§ Data extract:
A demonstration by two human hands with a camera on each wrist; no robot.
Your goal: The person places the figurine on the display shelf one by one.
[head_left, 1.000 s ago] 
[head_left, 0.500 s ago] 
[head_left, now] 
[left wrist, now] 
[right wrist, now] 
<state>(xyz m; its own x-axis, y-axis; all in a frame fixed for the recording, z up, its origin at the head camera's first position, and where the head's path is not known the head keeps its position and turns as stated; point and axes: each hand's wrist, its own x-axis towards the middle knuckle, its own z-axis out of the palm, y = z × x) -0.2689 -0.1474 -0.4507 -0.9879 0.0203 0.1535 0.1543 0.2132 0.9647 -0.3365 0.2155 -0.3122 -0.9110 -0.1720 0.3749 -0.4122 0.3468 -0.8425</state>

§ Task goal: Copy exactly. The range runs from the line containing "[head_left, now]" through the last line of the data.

§ Solution:
[head_left, now] 
[left wrist, now] 
[right wrist, now] 
<state>(xyz m; its own x-axis, y-axis; all in a frame fixed for the recording, z up, its origin at the head camera's first position, and where the head's path is not known the head keeps its position and turns as stated; point and axes: each hand's wrist, its own x-axis towards the middle knuckle, its own z-axis out of the palm, y = z × x) -0.2689 -0.1474 -0.4507 -0.9879 0.0203 0.1535 0.1543 0.2132 0.9647 -0.3365 0.2155 -0.3122 -0.9110 -0.1720 0.3749 -0.4122 0.3468 -0.8425</state>

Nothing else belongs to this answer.